Lets make a Gradient Descent minimizer class to see how it works (maximization quite trivial once you get how it works).

In [1]:
import numpy as np


import matplotlib
matplotlib.use('nbAgg')
import matplotlib.pyplot as plt

This is how the target should look like

In [2]:
class Function:
    '''
    A base class for the function that we would like to minimize.
    You should define another class where you overload __call__ (and the Jacobian if you have an analytical form)
    '''
    def __init__(self,x0):
        '''
        x0: initial x
        '''
    
        self.x=[_ for _ in x0]#this is the current pint
        self.minimum=[_ for _ in x0]#this is to hold the absolute minimum in case GD escapes it
        
        self.dim=len(x0)
        
        self.grad=[[0 for _1 in x0] for _2 in x0]
        
    def __call__(self,x):
        pass
    
    def derivative(self,x,h=1e-5):
        
        for i in range(self.dim):
            heff=np.abs(x[i])*h+h
            _x=x[:]
            
            _x[i]-=heff
            f0=self(_x)
            _x[i]+=2*heff
            f1=self(_x)

            self.grad[i]=(f1-f0)/(2*heff)

In [3]:
class GradientDescent:
    
    def __init__(self,strategy):
            self.strategy=strategy
    
    def run(self,abs_tol=1e-5, rel_tol=1e-3, step_break=100,max_step=5000):
        '''        
        abs_tol, rel_tol, step_break: stop when _check<1 (_check is what update should return) 
        for step_break consecutive steps
        
        max_step: maximum number of steps
        '''
        _s=0
        count_steps=1
        while count_steps<=max_step:
            _check=self.strategy.update(abs_tol, rel_tol)
            
            count_steps+=1             
                
            
            if _check<1:
                _s+=1
            else:
                _s=0
            
            if _s>step_break:
                break

In [4]:
class VanillaGD:
    def __init__(self,function,alpha=1e-2):
        '''
        function: instance of Function
        alpha: the learning rate
        '''
        
        self.function=function
        self.f_min=function(function.x)
        
        self.alpha=alpha

        self.steps=[]
        self.steps.append(self.function.x[:])
        self.dim=self.function.dim

    def update(self,abs_tol=1e-5, rel_tol=1e-3):
        '''
        update should return a number that when it is smaller than 1
        the main loop stops. Here I choose this number to be:
        sqrt(1/dim*sum_{i=0}^{dim}(grad/(abs_tol+x*rel_tol))_i^2)
        '''
        
        
        _x2=0
        _check=0
                        
        self.function.derivative(self.function.x)
        
        for i in range(self.dim):
            dx=self.alpha*self.function.grad[i]
            
            self.function.x[i]=self.function.x[i]-dx

            _x2=abs_tol + self.function.x[i] * rel_tol
            _check+=(dx/_x2)*(dx/_x2)

        _check=np.sqrt(1./self.dim *_check)

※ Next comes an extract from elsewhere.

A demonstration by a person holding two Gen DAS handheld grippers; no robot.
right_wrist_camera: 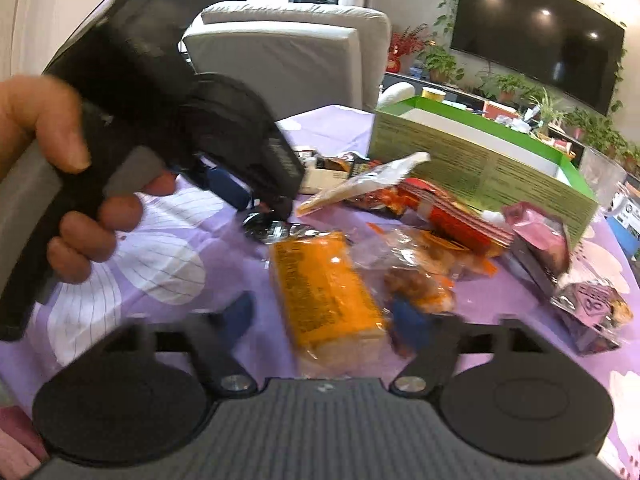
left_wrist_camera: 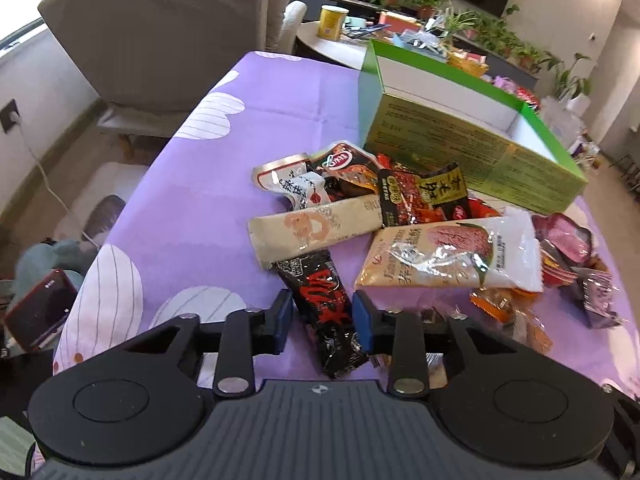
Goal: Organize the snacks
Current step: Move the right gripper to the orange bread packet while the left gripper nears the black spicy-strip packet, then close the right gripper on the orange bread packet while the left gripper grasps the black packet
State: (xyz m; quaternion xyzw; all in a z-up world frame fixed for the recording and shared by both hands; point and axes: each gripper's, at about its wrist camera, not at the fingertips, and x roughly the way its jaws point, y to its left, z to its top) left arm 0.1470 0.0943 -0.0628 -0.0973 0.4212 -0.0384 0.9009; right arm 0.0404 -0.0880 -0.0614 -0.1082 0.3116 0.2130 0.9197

        self.steps.append(self.function.x[:])
        
        
        tmp_min=self.function(self.function.x)
        if tmp_min<self.f_min:
            self.function.minimum=self.function.x[:]
            self.f_min=tmp_min
            
        return _check


In [5]:
class RMSpropGD:
    '''Implementation of RMSprop.'''

    def __init__(self,function,gamma=0.95,epsilon=1e-6,alpha=1e-3):
        '''
        function: instance of Function
        gamma: the decaying parameter
        epsilon: safety parameter (to avoid division by 0)
        alpha: learning rate
        '''
        
        self.function=function
        self.f_min=function(function.x)

        self.gamma=gamma
        self.epsilon=epsilon
        self.alpha=alpha

        self.steps=[]
        self.steps.append(self.function.x[:])
        self.dim=self.function.dim
        
        # counters for the decaying means of the gradient     
        self.gE=[0 for _ in range(self.dim)]

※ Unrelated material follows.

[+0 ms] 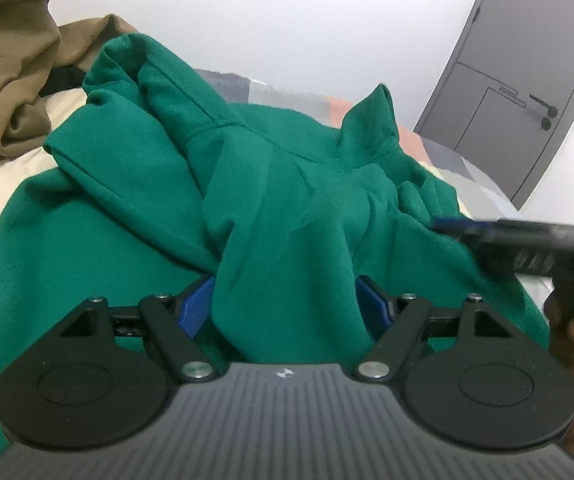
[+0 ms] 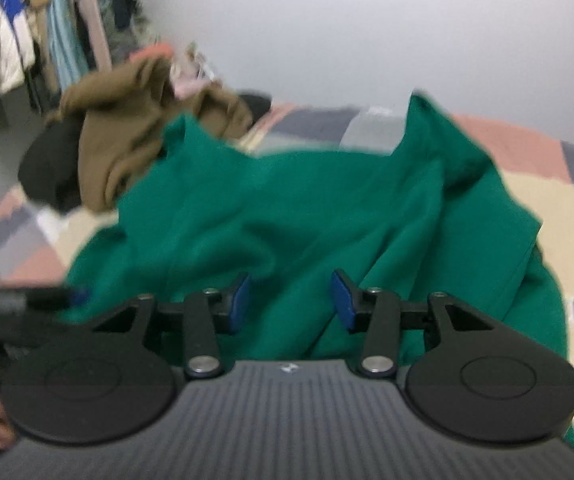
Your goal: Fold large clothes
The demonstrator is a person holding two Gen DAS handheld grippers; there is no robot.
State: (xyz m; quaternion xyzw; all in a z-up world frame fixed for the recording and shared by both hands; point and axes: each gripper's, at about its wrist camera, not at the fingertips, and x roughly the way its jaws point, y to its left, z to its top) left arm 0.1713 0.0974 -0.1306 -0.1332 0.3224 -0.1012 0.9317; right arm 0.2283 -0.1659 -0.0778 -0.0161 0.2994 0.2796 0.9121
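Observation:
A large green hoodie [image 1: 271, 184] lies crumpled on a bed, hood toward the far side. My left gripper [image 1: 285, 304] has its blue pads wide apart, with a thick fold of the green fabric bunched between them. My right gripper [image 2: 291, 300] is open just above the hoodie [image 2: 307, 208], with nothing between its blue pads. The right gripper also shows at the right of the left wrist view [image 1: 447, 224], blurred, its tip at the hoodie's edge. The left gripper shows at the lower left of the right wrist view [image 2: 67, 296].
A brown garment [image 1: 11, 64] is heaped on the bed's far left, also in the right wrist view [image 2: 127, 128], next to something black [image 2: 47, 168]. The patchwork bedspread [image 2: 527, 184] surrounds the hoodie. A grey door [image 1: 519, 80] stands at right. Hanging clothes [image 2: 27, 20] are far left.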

    def update(self,abs_tol=1e-5, rel_tol=1e-3):
        '''
        update should return a number that when it is smaller than 1
        the main loop stops. Here I choose this number to be:
        sqrt(1/dim*sum_{i=0}^{dim}(grad/(abs_tol+x*rel_tol))_i^2)
        '''
        _x2=0
        _check=0
                        
        self.function.derivative(self.function.x)

        for i in range(self.dim):
            self.gE[i]=self.gamma*self.gE[i] + (1-self.gamma)*self.function.grad[i]**2 
            dx=self.alpha/np.sqrt( (self.gE[i]+self.epsilon)  )*self.function.grad[i]
            
            self.function.x[i]=self.function.x[i]-dx

            _x2=abs_tol + self.function.x[i] * rel_tol
            _check+=(dx/_x2)*(dx/_x2)

        _check=np.sqrt(1./self.dim *_check)

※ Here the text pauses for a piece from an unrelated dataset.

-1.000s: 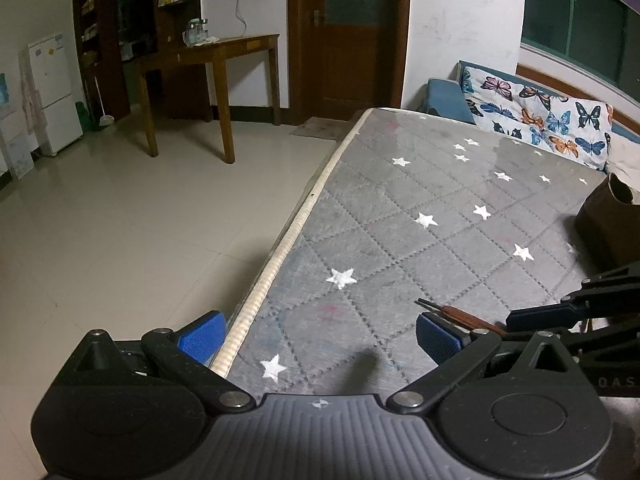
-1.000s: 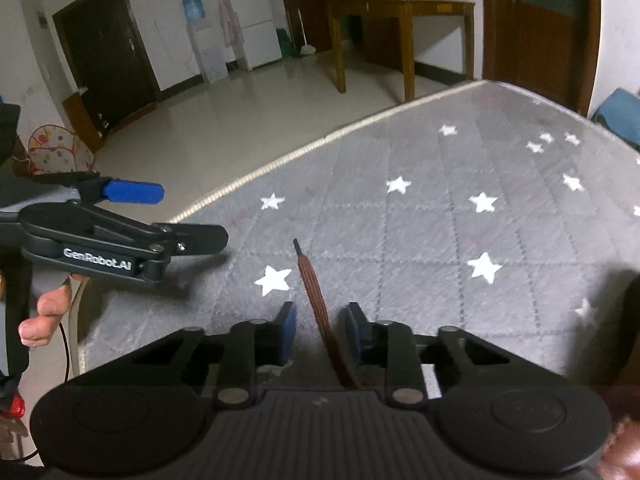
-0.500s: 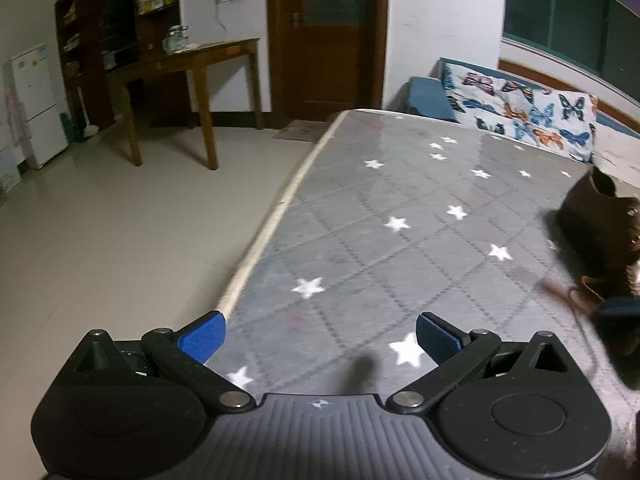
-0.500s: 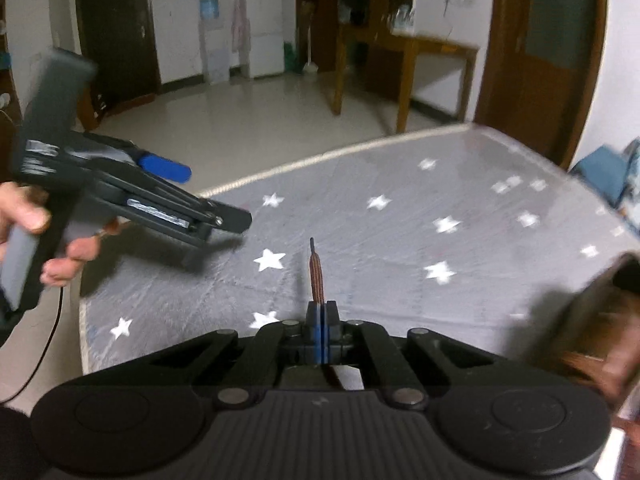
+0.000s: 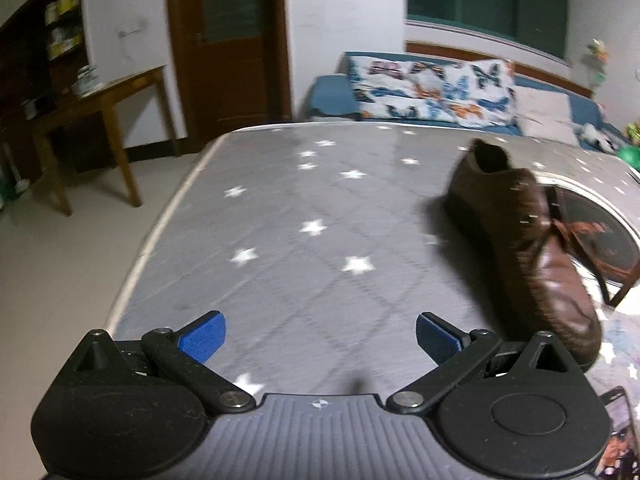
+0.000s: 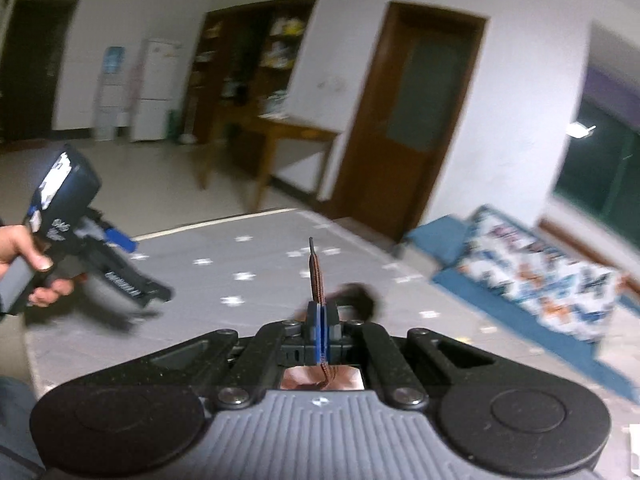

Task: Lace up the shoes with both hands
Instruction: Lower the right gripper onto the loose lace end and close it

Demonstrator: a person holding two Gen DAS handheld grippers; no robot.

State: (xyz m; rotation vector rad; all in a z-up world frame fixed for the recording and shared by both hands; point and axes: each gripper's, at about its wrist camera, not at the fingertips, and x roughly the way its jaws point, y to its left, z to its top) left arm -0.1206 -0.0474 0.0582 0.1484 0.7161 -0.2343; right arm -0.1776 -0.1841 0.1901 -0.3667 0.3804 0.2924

        self.steps.append(self.function.x[:])
 
        tmp_min=self.function(self.function.x)
        if tmp_min<self.f_min:
            self.function.minimum=self.function.x[:]
            self.f_min=tmp_min
            
        return _check


In [6]:
class AdaDeltaGD:
    '''Implementation of AdaDelta.'''
    
    def __init__(self,function,gamma=0.95,epsilon=1e-6,alpha=1):
        '''
        function: instance of Function
        gamma: the decaying parameter
        epsilon: safety parameter (to avoid division by 0)
        '''
        self.function=function
        self.f_min=function(function.x)

        self.gamma=gamma
        self.epsilon=epsilon
        self.alpha=alpha
        
        self.steps=[]
        self.steps.append(self.function.x[:])
        self.dim=self.function.dim
        
        # counters for the decaying means of the gradient and dx         
        self.gE=[0 for _ in range(self.dim)]
        self.dxE=[0 for _ in range(self.dim)]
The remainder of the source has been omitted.